Brief => Could you copy out every line of the data where the word "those" occurs?

Information supplied =>
____

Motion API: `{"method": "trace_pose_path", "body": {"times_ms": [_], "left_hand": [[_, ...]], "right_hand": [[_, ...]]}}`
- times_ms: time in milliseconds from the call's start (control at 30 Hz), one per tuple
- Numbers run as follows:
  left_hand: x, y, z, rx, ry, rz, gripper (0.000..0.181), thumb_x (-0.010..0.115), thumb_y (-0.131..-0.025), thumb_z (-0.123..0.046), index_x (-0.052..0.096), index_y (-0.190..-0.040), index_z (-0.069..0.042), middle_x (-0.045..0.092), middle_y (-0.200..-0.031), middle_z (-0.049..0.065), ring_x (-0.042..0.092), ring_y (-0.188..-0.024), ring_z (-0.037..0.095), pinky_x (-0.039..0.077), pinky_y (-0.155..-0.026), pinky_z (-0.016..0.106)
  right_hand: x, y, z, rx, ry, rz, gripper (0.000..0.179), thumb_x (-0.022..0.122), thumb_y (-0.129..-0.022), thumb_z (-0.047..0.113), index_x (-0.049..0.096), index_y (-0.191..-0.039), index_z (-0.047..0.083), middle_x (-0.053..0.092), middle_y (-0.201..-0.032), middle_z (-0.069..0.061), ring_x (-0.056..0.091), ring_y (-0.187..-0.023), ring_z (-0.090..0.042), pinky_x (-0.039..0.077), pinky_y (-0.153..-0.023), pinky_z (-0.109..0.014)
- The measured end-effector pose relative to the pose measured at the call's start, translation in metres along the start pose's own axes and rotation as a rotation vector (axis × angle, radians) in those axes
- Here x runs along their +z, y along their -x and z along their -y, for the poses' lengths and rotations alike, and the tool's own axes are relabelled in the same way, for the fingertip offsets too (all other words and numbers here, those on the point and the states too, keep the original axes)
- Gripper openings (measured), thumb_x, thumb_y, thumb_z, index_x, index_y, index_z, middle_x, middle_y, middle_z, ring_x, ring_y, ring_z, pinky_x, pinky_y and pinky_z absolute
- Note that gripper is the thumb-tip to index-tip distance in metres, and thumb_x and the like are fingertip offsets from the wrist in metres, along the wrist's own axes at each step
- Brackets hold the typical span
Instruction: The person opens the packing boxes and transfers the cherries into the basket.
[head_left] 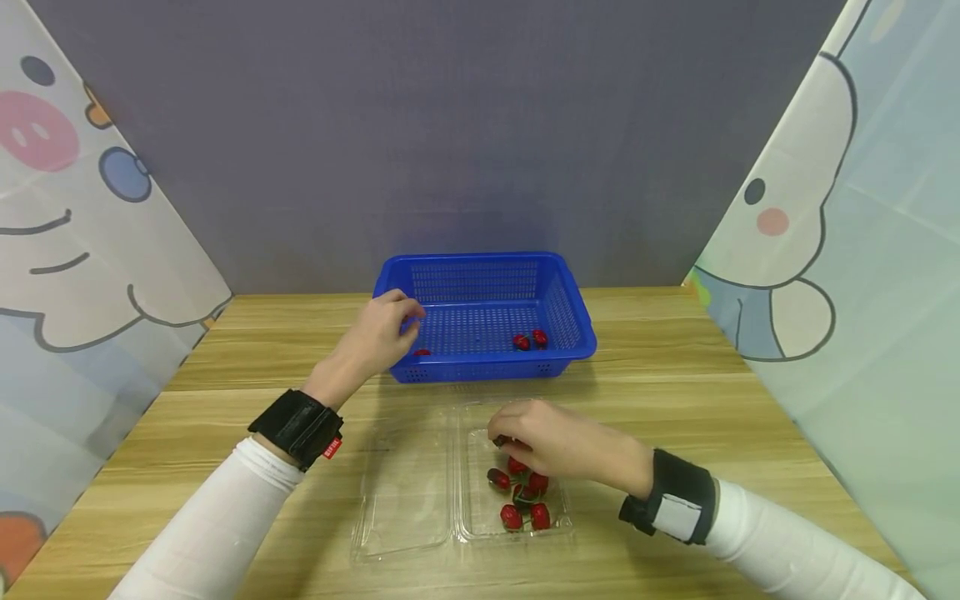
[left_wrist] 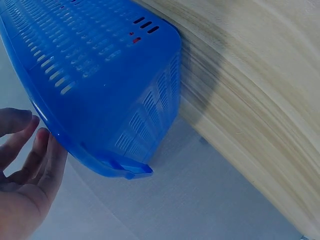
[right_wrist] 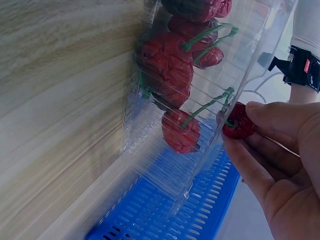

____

Written solution =>
- The measured end-effector pose relative to the pose measured at the call's start, translation in metres along the start pose's own axes and rotation as a rotation vector (axis × angle, radians) in those axes
- Here x runs along their +z, y along their -x and z along their -y, for the poses' lengths and rotations alike, and the tool's own axes are relabelled in the same way, for the fingertip offsets too (all other words and numbers here, those on the point and the states too, keep the original axes)

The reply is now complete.